DR. NİLGÜN GÜLENBAY yazdı
(CHP İktidar Harketi Genel Sekreteri)
TASARRUF ETMEK, BİZE, HAYAL ETTİĞİMİZ GİBİ BİR YAŞAMI KAZANDIRIR.
20 Ağustos 2018 de yayınlanan Ulusal bir gazetemizin arka sayfasında, küçük puntolarla basılmış 2 farklı haber bana aynı şeyleri düşündürdü.
Haberlerden bir tanesi 83 yaşındaki Uruguay eski Devlet Başkanı Jose Mujica ile ilgiliydi. Jose Mujica 2010-2015 yılları arasında Uruguay'da Devlet Başkanlığı yapmıştır. Bu dönemde, Mujica maaşının büyük kısmını yoksullara bağışlamış, başkanlık konutunda oturmak yerine kulübede yaşamayı tercih etmiştir.
Mujica'nın resmi davetlere götürdüğü çok sevdiği köpeği bile 3 bacaklıydı. Çizdiği kişilik portresi, mütevazı, gariban ve yoksul dostu bir siyasetçi ve Devlet Başkanıdır. Yaşamını anlatan " Saraysız Başkan" Türkiye'de de çok satanlar arasında yer almıştır.
Diğer haber ise Yeni Zelanda'nın Kadından Sorumlu Devlet Bakanı Julie Genter ile ilgiliydi. O da 42 haftalık gebeliği sırasında doğum yapmak için hastaneye bisikletine binerek gitmiştir. Kendisi ısrarcı bir bisiklet kullanma savunucusuymuş.
Sevgili dostlar bu satırları okurken hepinizin ithal lüks marka araçlarından, şatafatlı yaşamlarından, bir türlü vazgeçemeyen çoğu siyasetçilerimizi düşünerek acı, acı gülümsediğinizi görebiliyorum.

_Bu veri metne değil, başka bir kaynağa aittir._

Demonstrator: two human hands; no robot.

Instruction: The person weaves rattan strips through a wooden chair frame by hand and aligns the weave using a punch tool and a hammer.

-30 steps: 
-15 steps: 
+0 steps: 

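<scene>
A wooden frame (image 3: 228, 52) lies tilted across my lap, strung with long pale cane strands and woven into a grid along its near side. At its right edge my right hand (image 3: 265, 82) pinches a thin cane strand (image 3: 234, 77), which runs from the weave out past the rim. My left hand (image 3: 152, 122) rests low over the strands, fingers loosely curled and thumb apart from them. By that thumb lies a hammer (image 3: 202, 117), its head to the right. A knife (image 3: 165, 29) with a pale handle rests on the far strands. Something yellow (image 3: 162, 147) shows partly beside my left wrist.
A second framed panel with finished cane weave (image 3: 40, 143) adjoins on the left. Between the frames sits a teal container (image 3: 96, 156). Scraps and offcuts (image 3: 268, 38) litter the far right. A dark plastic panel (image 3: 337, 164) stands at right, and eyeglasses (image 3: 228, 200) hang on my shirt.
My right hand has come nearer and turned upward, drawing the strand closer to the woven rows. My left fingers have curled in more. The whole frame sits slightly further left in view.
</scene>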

Türkiye’nin içinde bulunduğu ekonomik darboğaz nedeniyle, hükümet kamu kurumlarında, tasarruf önlemleri alıyor.
Ancak; Cumhurbaşkanlığı Sarayı ve TBMM, tasarruf tedbirlerinin dışında bırakılıyormuş. Özellikle Cumhurbaşkanlığı Sarayının dilediği kadar harcama yapabildiğini kimsenin hesap soramadığını öğreniyoruz.

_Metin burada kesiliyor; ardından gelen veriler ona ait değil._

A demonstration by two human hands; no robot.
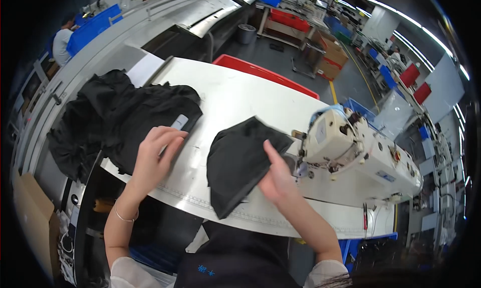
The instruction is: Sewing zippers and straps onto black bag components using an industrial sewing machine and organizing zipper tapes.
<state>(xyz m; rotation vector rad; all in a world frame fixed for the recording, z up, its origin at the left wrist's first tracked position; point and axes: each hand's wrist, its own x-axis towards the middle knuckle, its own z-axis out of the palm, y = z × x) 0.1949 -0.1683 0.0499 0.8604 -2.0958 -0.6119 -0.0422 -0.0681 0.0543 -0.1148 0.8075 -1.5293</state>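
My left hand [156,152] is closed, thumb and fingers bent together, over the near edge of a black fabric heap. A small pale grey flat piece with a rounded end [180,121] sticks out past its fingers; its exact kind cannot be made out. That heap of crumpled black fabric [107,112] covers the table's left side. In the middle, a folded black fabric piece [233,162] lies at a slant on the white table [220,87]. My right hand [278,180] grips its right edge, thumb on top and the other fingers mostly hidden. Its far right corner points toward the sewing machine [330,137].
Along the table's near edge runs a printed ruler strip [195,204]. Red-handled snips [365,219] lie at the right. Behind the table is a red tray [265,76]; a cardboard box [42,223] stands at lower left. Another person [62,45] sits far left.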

Geçtiğimiz günlerde, TBMM’nin bütün kırmızı halılarının sökülüp milyonlarca lira harcanıp yerine turkuaz rengi halıların döşendiğini öğreniyoruz.

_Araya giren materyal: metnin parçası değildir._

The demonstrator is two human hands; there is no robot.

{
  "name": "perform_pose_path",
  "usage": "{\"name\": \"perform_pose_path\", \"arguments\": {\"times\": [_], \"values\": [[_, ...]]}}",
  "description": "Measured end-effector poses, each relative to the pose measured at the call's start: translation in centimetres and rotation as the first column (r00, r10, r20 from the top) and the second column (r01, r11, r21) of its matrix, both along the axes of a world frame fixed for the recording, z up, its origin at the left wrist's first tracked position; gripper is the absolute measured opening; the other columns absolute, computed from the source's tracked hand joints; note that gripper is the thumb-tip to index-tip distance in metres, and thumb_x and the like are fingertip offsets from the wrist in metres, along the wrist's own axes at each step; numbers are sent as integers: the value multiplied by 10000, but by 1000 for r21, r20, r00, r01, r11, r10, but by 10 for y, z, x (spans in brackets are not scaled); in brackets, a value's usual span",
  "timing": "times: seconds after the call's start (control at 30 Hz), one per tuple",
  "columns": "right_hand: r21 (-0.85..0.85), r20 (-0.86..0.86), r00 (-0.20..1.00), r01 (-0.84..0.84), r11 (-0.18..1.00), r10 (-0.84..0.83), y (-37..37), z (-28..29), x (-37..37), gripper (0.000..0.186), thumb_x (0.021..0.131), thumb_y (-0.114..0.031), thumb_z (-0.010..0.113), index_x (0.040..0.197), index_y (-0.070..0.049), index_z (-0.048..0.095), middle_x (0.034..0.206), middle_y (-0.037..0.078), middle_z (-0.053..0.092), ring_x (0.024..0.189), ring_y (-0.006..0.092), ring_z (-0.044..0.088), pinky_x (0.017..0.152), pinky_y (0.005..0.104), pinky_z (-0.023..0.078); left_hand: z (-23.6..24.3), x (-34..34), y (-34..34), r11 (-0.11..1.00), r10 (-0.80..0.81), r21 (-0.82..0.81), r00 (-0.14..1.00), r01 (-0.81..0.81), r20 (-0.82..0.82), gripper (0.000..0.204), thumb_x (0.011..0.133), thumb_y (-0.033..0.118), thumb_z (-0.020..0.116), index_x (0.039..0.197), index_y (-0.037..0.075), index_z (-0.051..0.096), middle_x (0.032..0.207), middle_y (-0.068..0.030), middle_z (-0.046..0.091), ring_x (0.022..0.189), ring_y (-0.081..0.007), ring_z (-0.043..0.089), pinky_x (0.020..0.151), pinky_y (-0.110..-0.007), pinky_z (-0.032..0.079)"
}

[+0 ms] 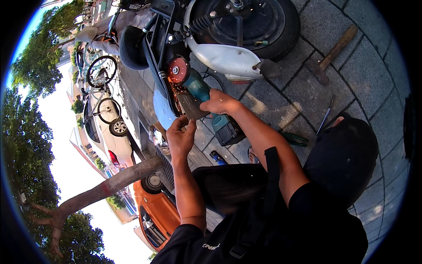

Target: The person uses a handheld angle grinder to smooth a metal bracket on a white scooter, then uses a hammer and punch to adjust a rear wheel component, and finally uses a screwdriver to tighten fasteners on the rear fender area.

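Observation:
My right hand (218,102) is closed round the body of a teal cordless angle grinder (198,88) with a black battery (229,132). Its red disc (177,70) meets metal beside the dark frame (154,66) of a two-wheeled scooter, and orange sparks fly there. My left hand (181,136) pinches the near edge of a flat brownish plate (192,105), which lies just below the disc. The plate's far end is hidden by sparks and the grinder. A white curved scooter panel (226,59) is right of the disc.
The scooter's wheel (263,26) is at the top. On the grey paving lie a wooden-handled hammer (332,53), a thin screwdriver-like tool (325,114), green-handled pliers (294,139) and a small blue object (218,157). Bicycles (102,79), parked cars and a tree trunk (110,185) stand left.

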State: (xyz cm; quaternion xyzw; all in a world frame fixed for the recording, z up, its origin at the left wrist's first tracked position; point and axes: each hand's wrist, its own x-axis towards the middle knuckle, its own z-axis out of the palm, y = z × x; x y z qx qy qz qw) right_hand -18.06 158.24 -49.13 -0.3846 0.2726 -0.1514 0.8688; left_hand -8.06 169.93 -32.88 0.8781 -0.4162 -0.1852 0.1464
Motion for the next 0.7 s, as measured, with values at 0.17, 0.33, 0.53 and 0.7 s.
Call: {"name": "perform_pose_path", "arguments": {"times": [0.17,0.33,0.53,0.7], "values": [[5,-29,999,-16,1000,16,-3,9,-8,230,822,-152,756,914,53,710,770,123,713,602,202,683,574,382,551,1,1,1,1000,-7,15,1000,7,21,314,964,191,805,1170,-44,771,992,-94,804,901,-132,714,855,-314,570],[21,0,1000,-12,1000,12,-3,4,-6,314,795,-186,795,908,92,702,782,167,719,625,237,719,582,400,574,-1,2,2,999,-42,-5,998,42,39,309,964,192,806,1166,-40,775,997,-97,807,909,-136,718,860,-312,568],[-37,-86,995,-55,998,52,3,5,-15,395,802,-220,794,991,111,693,826,197,732,711,280,737,653,400,587,1,-1,0,1000,-20,4,999,20,26,312,964,204,810,1155,-40,777,996,-97,810,909,-127,723,853,-309,571],[-177,-200,980,-48,983,12,12,8,-36,635,801,-316,778,1209,148,630,1133,319,738,1079,395,751,946,427,590,0,-5,-4,999,-47,7,996,47,69,273,986,168,800,1122,-66,763,937,-72,787,839,-102,703,779,-274,569]]}}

Cumhurbaşkanlığı Sarayı ve TBMM’nin tasarruf tedbirlerinin dışında bırakılmasının hükümet çevrelerinin "İtibardan tasarruf edilmez" düşüncesiymiş. Oysa, bir devletin ve onu yöneten hükümetin itibarı , yönettiği ülkeyi, bulunduğu mevcut ekonomik, toplumsal , eğitim, teknolojik ve bilimsel üretim seviyesinden, yukarılara taşıyabildiği seviyede artar.
Bugün Türkiye'de 1.800.000 civarı okul çağında çocuk okula gidemezken, 5.000.000 gencimiz devletin kayıtlarında, ne okulda ne de işyerinde görünmemektedir. İnsanlarımız açlık sınırının altında, işsiz yaşamaktan bunalıma girip, kendini üzerine benzin döküp yakmaya ve çocuğunun en asgari ihtiyaçlarını gideremeyip intihar etmeye başlamıştır.
Hemen hemen her gün en az bir kadın veya bir çocuk cinayete yada tecavüze kurban gitmektedir. Cumhuriyetimizin ilan edildiği 1923 yılında bir aylık öğretmen maaşı 20 Cumhuriyet Altını iken, şu anda 2.4 Cumhuriyet Altınıdır.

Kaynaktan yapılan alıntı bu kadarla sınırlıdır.